Esas rubias auténticas



 



 

Una de esas mañanas luminosas que anuncian calor al mediodía. Primavera recién estrenada que a la plaza Mayor tan bien le sienta al rejuvenecer sus ocres muros y conseguir una sonrisa de los ventanales cuando los acaricia el sol, olvidados de los días nublados que habrán de volver.


El acordeón, una orquesta al alcance de los dedos, pensó al cruzarse con ellos. Volvió sobre sus pasos y se detuvo enfrente.

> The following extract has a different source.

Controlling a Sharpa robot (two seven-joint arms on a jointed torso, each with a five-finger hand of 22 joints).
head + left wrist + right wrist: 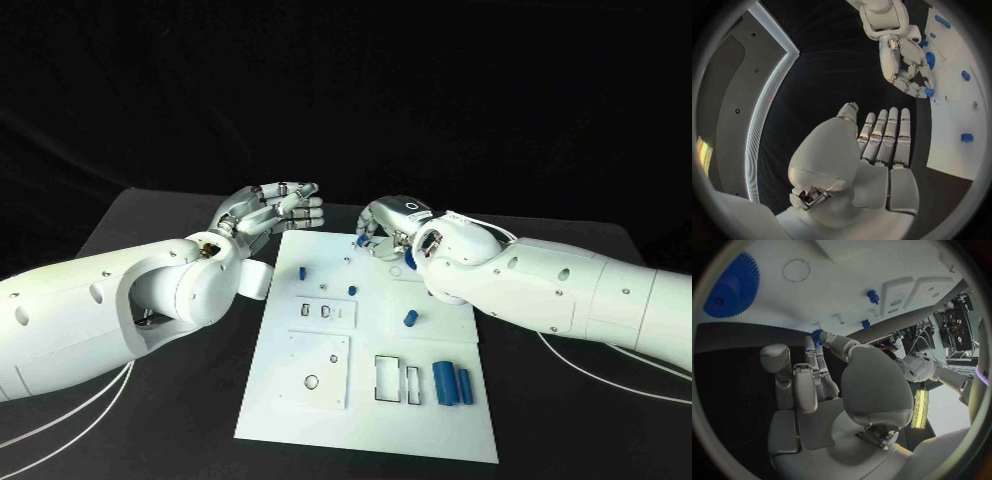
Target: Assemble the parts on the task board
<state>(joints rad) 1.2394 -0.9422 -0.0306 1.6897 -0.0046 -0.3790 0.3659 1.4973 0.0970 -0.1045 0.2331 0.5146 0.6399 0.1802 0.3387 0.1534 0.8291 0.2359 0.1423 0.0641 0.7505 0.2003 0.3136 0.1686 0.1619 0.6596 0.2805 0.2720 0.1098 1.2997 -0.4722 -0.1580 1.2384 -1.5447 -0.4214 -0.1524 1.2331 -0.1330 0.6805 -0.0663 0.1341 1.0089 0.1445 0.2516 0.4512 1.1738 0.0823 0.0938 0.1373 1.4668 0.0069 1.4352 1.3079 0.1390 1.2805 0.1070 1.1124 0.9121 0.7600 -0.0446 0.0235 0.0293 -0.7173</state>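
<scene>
The black table (577, 430) carries the white task board (368, 415) at its centre, lying flat between the two arms. The left hand (270, 212) hovers off the board's far left corner, over bare table; in the left wrist view its fingers (886, 135) lie straight, side by side, and hold nothing. The right hand (387, 228) reaches down onto the board's far edge; its fingertips appear to pinch a small blue part (929, 92) there, though the contact is too small to confirm. A blue gear (731, 286) lies flat on the board near the right hand. Two blue cylinders (454, 385) lie side by side near the board's near right corner. One short blue peg (304, 271) stands in the board's left half, another blue piece (411, 319) lies near its middle.
</scene>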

La música acompañaba a la luz, era alegre, pasodoble con el que el español borra las penas de las cejas. Un anciano tocaba el instrumento y su pareja nos miraba. Era una mirada dulce la de la vieja. Sus brazos cruzados aguantaban una pandereta contra sus pechos. A cada uno de los congregados en el semicírculo les dedicaba brevemente la atención de sus dos ojos grises, vivarachos, tratando de no espantar al espectador. El artista respiraba con su instrumento, absorto.


Conocí a un matrimonio mayor que tras una larga vida de convivencia con sinsabores que fueron flor de un día decidió tácitamente seguir queriéndose con el debido respeto hasta que los dos al unísono decidieran dar el paso.


Tenían para un pasar y un hogar donde guarecerse en una de esas calles olvidadas de cualquier ciudad, sin que a nadie pudiera preocupar ya sus existencias. Dos mónadas en la sociedad de masas. Muy al contrario de lo que nos cuentan las películas que protagonizan viejas glorias del espectáculo, ni él ni ella añoraban los aplausos del público. Claro que seguían amando la música, pero lo que es la vanidad, se había retirado a un baúl olvidado hacía muchísimo tiempo en una consigna de estación, cuando había vagones de segunda clase y los artistas dormían con el traqueteo de los trenes nocturnos.


Dio la casualidad de que una de esas mañanas frías del invierno laminadas por un escalpelo gris caminaba a mis labores por una de esas calles sin sustancia de la ciudad, una travesía que me acortaba el trayecto, hasta que me detuvo el trajín de la policía uniformada ante un portal estrecho. También había curiosos, esos mendicantes del morbo  entrenados en la cháchara. Aguardé en la esquina. Todo acabó cuando una furgoneta del depósito se llevó los dos cadáveres.


La mujer de la pandereta fue en su tiempo una de esas rubias auténticas, con un cutis lechoso y aterciopelado y unos finos labios, cuyo mohín despertaba el hambre del macho. Bastaba recorrer con mirada lenta sus piernas desde las caderas hasta los pies para llegar a atisbar que la vida, sí, tenía algún sentido. El café cantante El Plata reventaba con los aplausos y hasta el Tubo del Coso Viejo de Zaragoza llegaba a parecer un rincón hermoso. ¡Qué picardía en aquellas canciones!